Through the scholarship program, IDB has created a core of dedicated young professionals in many countries in Africa, which were not there three decades ago, thanks to the farsightedness of the IDB leadership and the generous response given by the Government and Universities of Turkey (and other member countries). Thus, the role played by Turkey has been very crucial and can be considered an exemplary model for cooperation in the development of the under-privileged Muslim communities in other parts of the world. This program also shows how education is a strategic means of changing and developing a minority community so that it can play its proper role in its country.

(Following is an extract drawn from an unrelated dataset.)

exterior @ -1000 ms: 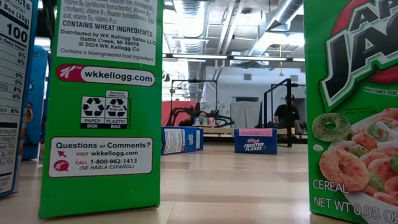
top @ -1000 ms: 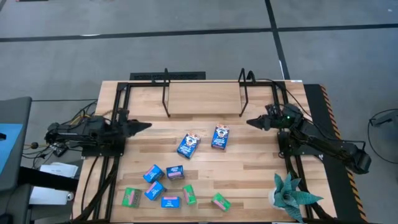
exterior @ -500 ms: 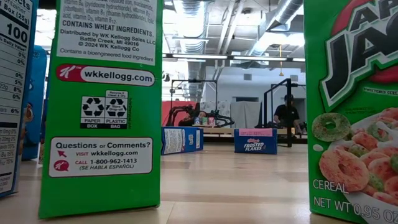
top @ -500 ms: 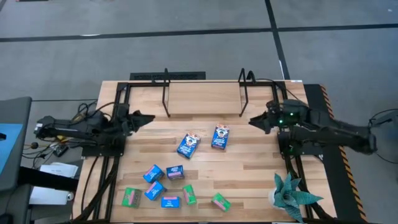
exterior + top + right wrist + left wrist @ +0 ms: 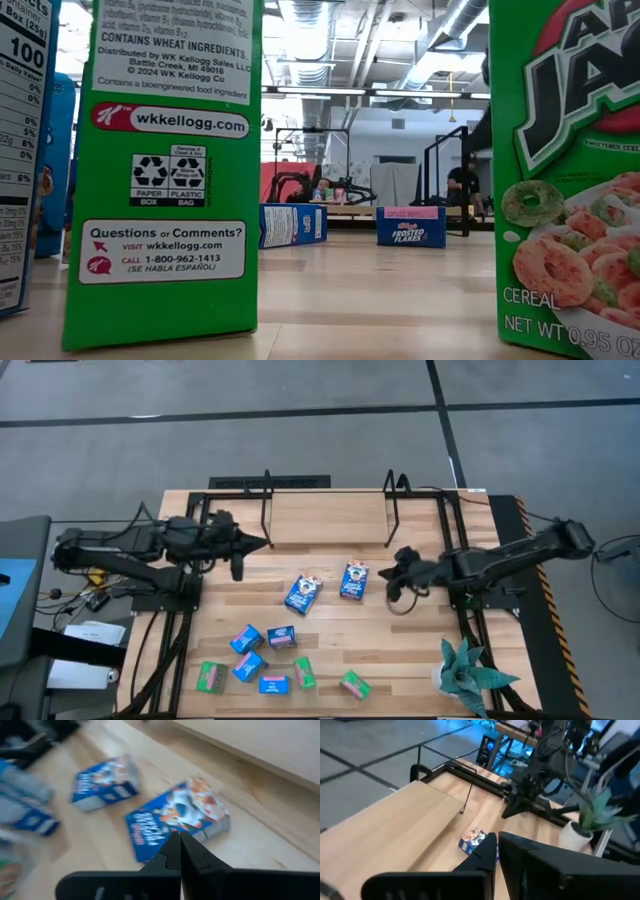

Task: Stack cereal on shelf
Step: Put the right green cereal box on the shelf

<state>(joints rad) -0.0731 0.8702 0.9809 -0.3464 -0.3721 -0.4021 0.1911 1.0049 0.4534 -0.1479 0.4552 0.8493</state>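
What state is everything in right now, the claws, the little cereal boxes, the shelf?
Left claw: shut, empty, by the shelf's left upright.
Right claw: shut, empty, beside a dark blue box.
Two dark blue boxes: lying flat mid-table.
Green and light blue boxes: scattered near the front edge.
Shelf: bare, nothing stacked.
Potted plant: upright.

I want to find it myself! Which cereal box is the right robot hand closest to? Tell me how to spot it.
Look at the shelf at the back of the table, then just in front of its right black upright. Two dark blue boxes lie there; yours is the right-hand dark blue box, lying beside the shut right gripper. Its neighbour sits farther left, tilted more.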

* Dr. Mohammad Siddik MA (Indonesian National) was the former and first Head of the IDB Scholarship Program (1984-96), then Director of the IDB Regional Office for Asia Pacific in Kuala Lumpur (1996-2000), and Director Technical Cooperation Office (2000-2002) IDB. Earlier he served five years each at the UNICEF HQs in New York
and in Kathmandu, Nepal (1973-79), and with the Organization of Islamic Conference in Jeddah, KSA (1979-84).